Exercise
Every line from the one holding "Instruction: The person" through the one holding "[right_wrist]" in the data below must be returned exactly, both ends included, with pictures left out and nothing else added.

[Collected data entries]
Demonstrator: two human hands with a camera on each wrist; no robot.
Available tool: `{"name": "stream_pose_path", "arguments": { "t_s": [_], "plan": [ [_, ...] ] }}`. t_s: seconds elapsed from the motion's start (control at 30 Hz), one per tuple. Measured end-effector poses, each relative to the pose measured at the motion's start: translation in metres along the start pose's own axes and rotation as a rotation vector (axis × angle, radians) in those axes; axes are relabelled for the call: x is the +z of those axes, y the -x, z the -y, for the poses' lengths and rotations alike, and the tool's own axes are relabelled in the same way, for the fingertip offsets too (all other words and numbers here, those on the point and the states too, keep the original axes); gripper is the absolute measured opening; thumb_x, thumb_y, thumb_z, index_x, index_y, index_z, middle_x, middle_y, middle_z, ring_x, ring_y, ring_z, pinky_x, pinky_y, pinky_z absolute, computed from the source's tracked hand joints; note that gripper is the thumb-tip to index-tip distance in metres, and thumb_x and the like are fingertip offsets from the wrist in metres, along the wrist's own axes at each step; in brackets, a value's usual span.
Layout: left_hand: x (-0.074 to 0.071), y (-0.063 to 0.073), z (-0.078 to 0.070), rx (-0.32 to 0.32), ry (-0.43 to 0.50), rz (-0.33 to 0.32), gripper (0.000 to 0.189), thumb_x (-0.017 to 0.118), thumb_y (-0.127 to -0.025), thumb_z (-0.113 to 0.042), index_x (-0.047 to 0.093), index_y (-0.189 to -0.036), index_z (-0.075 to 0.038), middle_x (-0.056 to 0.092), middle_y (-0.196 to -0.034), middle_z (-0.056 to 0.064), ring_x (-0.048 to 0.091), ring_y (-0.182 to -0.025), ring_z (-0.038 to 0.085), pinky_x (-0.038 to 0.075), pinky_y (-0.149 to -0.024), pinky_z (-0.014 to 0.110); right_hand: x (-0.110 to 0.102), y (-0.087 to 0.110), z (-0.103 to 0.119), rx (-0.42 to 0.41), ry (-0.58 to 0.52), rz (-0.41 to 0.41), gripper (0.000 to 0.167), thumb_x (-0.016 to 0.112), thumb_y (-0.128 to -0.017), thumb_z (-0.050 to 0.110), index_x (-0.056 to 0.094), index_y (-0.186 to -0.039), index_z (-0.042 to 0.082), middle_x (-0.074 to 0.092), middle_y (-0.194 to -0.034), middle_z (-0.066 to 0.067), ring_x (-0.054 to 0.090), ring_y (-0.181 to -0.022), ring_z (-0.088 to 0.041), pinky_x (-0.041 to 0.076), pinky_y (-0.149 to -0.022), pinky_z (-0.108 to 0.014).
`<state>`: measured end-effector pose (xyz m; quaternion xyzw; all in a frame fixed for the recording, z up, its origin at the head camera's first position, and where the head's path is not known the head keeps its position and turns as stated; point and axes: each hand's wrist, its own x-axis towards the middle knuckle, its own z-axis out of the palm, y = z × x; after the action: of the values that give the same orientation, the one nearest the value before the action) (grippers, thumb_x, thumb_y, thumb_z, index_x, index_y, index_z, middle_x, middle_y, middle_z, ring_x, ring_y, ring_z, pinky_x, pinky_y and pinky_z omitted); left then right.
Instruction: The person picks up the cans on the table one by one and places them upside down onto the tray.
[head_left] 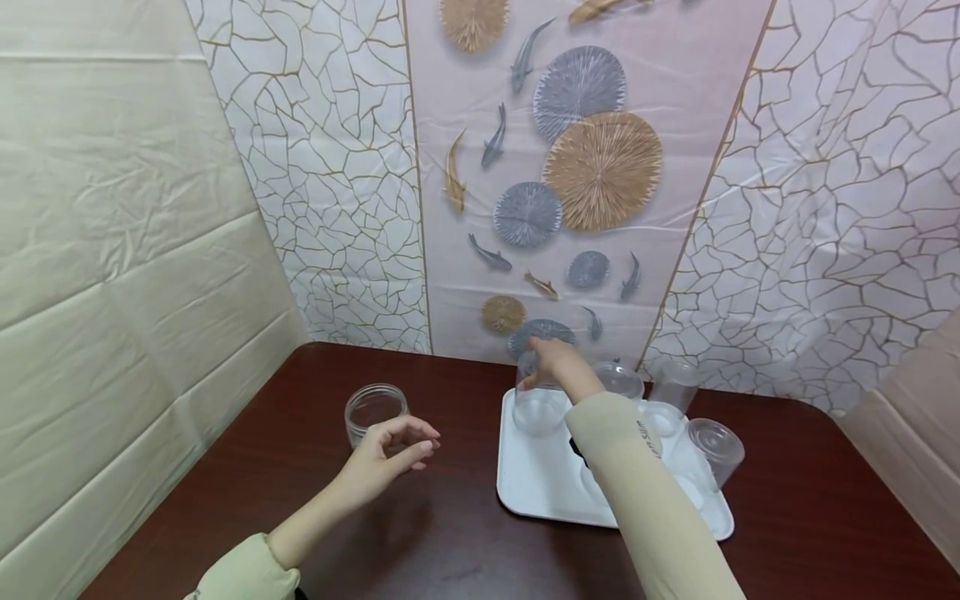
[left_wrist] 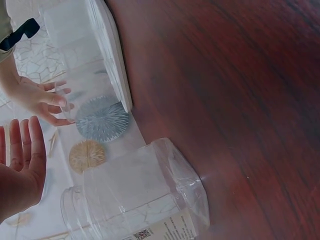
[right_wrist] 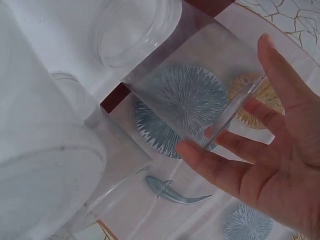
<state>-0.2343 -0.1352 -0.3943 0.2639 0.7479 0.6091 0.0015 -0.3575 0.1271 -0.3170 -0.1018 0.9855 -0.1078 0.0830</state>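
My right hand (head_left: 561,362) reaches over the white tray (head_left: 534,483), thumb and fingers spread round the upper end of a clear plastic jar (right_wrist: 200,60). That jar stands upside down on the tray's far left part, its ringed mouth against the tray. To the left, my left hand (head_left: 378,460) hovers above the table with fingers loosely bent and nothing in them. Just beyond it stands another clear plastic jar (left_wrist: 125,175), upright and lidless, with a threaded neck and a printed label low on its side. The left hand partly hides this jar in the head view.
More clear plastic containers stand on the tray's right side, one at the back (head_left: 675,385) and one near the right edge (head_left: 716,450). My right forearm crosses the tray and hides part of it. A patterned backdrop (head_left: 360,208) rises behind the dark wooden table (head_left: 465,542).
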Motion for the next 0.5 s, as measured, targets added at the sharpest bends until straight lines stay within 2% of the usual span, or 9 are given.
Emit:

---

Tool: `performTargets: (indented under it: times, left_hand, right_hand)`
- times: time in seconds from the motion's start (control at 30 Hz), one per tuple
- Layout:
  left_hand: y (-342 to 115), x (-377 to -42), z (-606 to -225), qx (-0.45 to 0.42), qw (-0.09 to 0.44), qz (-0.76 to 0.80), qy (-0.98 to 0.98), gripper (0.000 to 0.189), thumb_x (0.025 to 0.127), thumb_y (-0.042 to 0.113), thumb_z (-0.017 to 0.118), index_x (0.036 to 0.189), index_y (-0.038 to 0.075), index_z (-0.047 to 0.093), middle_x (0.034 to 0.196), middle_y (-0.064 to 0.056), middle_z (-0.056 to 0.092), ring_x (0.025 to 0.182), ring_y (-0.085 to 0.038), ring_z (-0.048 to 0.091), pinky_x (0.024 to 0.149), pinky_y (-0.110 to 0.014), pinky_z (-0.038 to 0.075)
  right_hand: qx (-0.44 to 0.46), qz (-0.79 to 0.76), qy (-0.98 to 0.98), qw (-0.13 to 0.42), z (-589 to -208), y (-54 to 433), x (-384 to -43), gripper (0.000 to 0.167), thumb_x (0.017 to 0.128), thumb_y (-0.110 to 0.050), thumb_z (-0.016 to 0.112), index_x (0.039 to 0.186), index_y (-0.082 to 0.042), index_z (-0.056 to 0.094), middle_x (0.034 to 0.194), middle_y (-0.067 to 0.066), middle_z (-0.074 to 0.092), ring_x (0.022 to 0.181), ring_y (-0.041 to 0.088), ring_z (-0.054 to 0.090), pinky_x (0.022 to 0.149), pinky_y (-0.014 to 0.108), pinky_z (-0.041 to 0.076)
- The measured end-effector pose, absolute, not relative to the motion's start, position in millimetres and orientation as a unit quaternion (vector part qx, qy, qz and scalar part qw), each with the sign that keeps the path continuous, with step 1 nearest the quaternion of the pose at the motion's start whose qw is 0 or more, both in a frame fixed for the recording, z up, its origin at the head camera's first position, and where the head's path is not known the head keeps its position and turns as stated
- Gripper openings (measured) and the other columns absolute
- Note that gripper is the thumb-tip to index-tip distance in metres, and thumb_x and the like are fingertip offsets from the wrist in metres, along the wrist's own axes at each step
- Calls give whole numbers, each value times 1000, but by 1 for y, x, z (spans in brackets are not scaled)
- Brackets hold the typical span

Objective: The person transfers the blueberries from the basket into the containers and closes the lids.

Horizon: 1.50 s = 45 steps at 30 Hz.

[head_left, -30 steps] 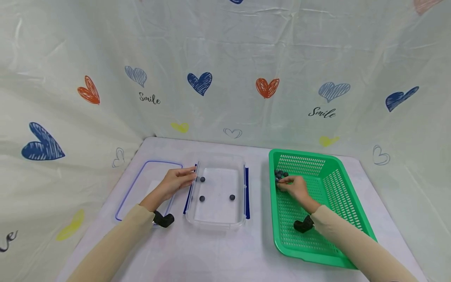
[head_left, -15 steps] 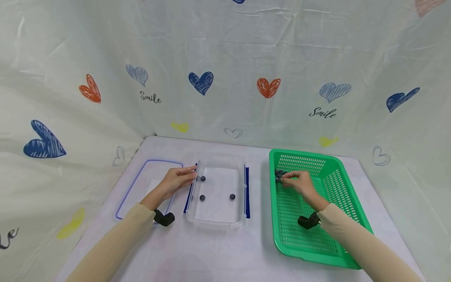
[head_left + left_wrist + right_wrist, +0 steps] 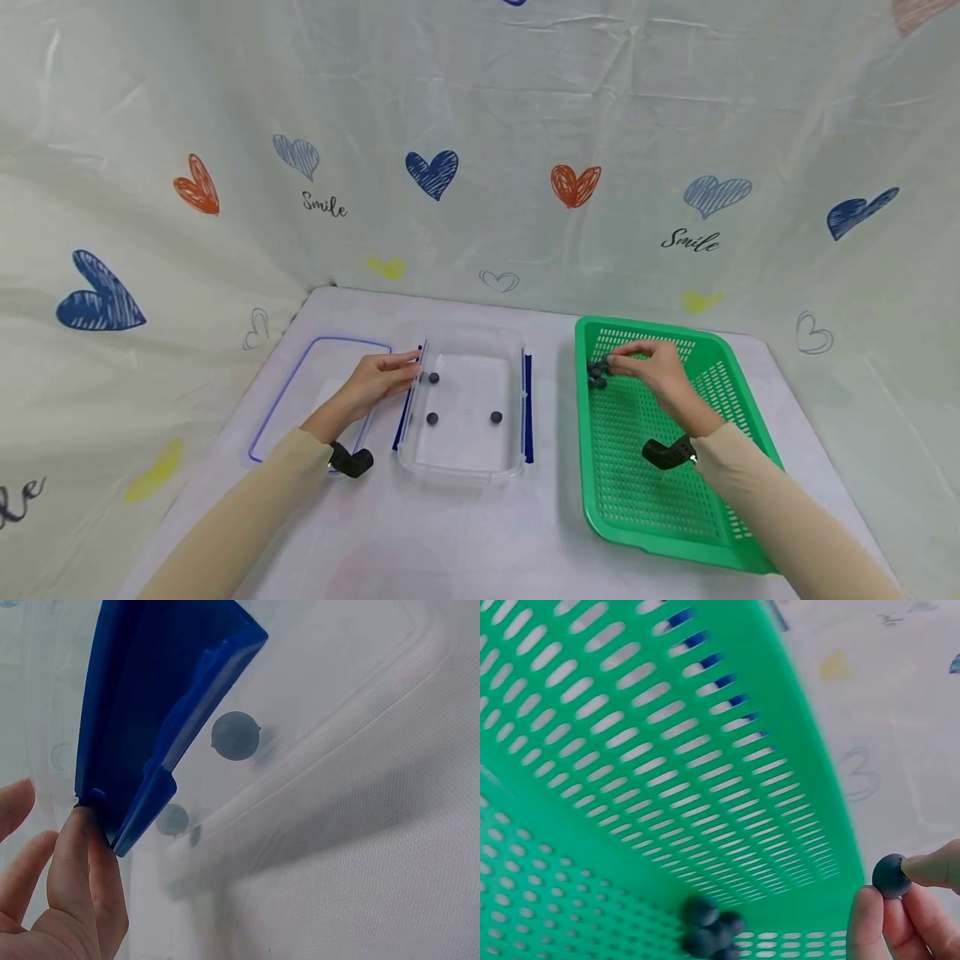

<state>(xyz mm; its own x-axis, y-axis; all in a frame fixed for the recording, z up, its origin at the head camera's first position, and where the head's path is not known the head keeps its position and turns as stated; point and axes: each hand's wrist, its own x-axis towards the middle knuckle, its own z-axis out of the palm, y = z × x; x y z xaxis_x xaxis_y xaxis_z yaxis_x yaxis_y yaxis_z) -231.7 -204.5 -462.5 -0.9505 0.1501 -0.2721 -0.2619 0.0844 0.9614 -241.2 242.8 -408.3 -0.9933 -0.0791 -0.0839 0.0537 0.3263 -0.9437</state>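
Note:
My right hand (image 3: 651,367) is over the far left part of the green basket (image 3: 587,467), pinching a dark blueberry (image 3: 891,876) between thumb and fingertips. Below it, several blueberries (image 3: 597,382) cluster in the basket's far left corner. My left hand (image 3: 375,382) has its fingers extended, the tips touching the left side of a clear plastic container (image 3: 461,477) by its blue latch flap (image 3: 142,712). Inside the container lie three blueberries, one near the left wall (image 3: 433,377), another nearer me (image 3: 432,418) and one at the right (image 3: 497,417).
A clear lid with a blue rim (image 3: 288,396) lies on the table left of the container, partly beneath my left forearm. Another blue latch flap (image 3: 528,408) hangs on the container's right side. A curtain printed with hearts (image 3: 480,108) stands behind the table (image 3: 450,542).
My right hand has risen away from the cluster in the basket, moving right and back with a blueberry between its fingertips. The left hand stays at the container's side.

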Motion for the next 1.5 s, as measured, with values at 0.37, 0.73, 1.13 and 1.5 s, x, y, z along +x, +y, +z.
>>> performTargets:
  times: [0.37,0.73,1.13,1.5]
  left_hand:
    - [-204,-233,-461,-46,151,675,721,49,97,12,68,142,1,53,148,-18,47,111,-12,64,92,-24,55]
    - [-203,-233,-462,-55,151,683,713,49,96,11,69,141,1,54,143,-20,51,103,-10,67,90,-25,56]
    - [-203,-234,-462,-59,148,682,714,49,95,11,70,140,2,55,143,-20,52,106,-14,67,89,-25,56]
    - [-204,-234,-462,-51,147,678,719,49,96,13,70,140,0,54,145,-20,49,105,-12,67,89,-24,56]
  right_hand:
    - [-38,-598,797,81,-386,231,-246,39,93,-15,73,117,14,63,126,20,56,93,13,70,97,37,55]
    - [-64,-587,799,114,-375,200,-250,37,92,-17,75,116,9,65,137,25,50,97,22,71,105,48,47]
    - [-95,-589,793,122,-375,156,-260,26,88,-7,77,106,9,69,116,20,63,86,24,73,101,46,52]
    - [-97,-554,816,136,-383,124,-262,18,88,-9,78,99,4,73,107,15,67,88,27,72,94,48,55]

Output for this exercise
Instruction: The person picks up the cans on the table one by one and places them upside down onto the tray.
[head_left] 
[left_wrist] 
[right_wrist] 

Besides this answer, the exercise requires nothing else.